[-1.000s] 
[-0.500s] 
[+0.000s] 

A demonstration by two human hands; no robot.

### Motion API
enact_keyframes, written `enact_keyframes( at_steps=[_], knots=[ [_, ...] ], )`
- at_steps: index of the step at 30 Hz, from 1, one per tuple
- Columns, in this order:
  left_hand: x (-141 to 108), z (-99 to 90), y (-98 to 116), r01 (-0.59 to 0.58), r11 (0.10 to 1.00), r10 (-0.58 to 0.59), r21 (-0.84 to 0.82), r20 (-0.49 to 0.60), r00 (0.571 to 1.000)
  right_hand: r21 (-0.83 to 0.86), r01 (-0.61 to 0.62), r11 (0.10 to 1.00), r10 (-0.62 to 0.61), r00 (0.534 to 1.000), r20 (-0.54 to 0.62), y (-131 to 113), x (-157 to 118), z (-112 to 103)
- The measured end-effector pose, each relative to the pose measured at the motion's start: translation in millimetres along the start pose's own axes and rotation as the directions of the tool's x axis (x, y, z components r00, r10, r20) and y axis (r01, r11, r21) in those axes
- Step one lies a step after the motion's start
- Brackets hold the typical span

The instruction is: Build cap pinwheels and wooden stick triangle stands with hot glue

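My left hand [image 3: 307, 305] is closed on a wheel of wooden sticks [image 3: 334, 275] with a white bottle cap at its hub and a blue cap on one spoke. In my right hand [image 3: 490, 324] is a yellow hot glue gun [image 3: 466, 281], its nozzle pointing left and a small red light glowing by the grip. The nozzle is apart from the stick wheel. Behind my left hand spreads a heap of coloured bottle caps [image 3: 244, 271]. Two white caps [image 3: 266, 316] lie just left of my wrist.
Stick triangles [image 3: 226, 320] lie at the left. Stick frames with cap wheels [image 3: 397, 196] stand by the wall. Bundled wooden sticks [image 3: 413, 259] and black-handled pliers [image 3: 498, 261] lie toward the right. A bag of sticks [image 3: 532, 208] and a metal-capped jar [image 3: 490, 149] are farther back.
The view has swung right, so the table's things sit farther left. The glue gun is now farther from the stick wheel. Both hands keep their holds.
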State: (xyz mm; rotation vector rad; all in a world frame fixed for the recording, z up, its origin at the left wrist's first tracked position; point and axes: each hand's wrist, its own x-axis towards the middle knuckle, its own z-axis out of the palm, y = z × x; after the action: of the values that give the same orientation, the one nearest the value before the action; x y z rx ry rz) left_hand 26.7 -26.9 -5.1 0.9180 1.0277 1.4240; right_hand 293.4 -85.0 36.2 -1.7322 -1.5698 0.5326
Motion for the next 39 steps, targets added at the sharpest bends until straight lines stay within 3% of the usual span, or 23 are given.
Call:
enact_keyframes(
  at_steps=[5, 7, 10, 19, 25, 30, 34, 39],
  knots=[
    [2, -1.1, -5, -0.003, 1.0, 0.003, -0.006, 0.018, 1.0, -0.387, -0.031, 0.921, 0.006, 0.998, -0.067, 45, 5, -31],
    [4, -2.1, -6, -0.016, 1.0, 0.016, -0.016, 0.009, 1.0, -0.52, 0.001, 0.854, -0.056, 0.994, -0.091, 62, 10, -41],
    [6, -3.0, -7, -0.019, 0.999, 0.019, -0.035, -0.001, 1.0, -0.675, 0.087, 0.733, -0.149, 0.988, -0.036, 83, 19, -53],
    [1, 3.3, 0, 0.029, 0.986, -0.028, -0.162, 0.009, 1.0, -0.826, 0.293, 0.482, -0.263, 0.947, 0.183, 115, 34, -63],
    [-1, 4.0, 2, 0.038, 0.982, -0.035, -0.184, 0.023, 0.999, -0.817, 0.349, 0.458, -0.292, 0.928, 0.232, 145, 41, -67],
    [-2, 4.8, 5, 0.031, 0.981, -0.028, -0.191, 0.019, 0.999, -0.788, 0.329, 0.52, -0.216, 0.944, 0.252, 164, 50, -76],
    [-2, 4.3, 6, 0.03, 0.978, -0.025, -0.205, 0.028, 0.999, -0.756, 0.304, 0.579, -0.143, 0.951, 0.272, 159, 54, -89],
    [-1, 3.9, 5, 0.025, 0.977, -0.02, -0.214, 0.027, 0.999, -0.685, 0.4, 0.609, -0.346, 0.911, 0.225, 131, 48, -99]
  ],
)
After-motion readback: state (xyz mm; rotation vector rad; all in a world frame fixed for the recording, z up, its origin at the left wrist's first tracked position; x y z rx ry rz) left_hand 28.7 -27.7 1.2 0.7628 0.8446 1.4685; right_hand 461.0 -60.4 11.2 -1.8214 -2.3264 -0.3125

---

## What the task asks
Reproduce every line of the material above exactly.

## Task response
[-1.000s] 
[-0.500s] 
[+0.000s] 

A demonstration by two human hands; no robot.

### Motion API
enact_keyframes, written `enact_keyframes( at_steps=[_], knots=[ [_, ...] ], )`
- at_steps: index of the step at 30 Hz, from 1, one per tuple
- Columns, in this order:
  left_hand: x (-141 to 108), z (-99 to 90), y (-98 to 116), r01 (-0.59 to 0.58), r11 (0.10 to 1.00), r10 (-0.58 to 0.59), r21 (-0.84 to 0.82), r20 (-0.49 to 0.60), r00 (0.571 to 1.000)
  right_hand: r21 (-0.83 to 0.86), r01 (-0.61 to 0.62), r11 (0.10 to 1.00), r10 (-0.62 to 0.61), r00 (0.534 to 1.000), r20 (-0.54 to 0.62), y (-131 to 113), x (-157 to 118), z (-112 to 103)
- The measured end-effector pose, each relative to the pose measured at the motion's start: translation in millimetres along the start pose's own axes and rotation as the directions of the tool's x axis (x, y, z components r00, r10, r20) and y axis (r01, r11, r21) in those axes
- Step one lies a step after the motion's start
- Brackets hold the typical span

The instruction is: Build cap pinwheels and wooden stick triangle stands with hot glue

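My left hand [image 3: 307, 305] is closed on a wheel of wooden sticks [image 3: 334, 275] with a white bottle cap at its hub and a blue cap on one spoke. In my right hand [image 3: 490, 324] is a yellow hot glue gun [image 3: 466, 281], its nozzle pointing left and a small red light glowing by the grip. The nozzle is apart from the stick wheel. Behind my left hand spreads a heap of coloured bottle caps [image 3: 244, 271]. Two white caps [image 3: 266, 316] lie just left of my wrist.
Stick triangles [image 3: 226, 320] lie at the left. Stick frames with cap wheels [image 3: 397, 196] stand by the wall. Bundled wooden sticks [image 3: 413, 259] and black-handled pliers [image 3: 498, 261] lie toward the right. A bag of sticks [image 3: 532, 208] and a metal-capped jar [image 3: 490, 149] are farther back.
The view has swung right, so the table's things sit farther left. The glue gun is now farther from the stick wheel. Both hands keep their holds.
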State: (xyz mm; rotation vector rad; all in a world frame fixed for the recording, z up, its origin at the left wrist's first tracked position; point and axes: each hand's wrist, its own x-axis towards the middle knuckle, its own z-axis out of the palm, y = z × x; after the action: of the values that give the same orientation, the one nearest the value before the action; x y z rx ry rz) left_hand 26.7 -26.9 -5.1 0.9180 1.0277 1.4240; right_hand 293.4 -85.0 36.2 -1.7322 -1.5698 0.5326
Motion for the next 39 steps, targets added at the sharpest bends until straight lines stay within 3% of the usual span, or 23 are given.
Call:
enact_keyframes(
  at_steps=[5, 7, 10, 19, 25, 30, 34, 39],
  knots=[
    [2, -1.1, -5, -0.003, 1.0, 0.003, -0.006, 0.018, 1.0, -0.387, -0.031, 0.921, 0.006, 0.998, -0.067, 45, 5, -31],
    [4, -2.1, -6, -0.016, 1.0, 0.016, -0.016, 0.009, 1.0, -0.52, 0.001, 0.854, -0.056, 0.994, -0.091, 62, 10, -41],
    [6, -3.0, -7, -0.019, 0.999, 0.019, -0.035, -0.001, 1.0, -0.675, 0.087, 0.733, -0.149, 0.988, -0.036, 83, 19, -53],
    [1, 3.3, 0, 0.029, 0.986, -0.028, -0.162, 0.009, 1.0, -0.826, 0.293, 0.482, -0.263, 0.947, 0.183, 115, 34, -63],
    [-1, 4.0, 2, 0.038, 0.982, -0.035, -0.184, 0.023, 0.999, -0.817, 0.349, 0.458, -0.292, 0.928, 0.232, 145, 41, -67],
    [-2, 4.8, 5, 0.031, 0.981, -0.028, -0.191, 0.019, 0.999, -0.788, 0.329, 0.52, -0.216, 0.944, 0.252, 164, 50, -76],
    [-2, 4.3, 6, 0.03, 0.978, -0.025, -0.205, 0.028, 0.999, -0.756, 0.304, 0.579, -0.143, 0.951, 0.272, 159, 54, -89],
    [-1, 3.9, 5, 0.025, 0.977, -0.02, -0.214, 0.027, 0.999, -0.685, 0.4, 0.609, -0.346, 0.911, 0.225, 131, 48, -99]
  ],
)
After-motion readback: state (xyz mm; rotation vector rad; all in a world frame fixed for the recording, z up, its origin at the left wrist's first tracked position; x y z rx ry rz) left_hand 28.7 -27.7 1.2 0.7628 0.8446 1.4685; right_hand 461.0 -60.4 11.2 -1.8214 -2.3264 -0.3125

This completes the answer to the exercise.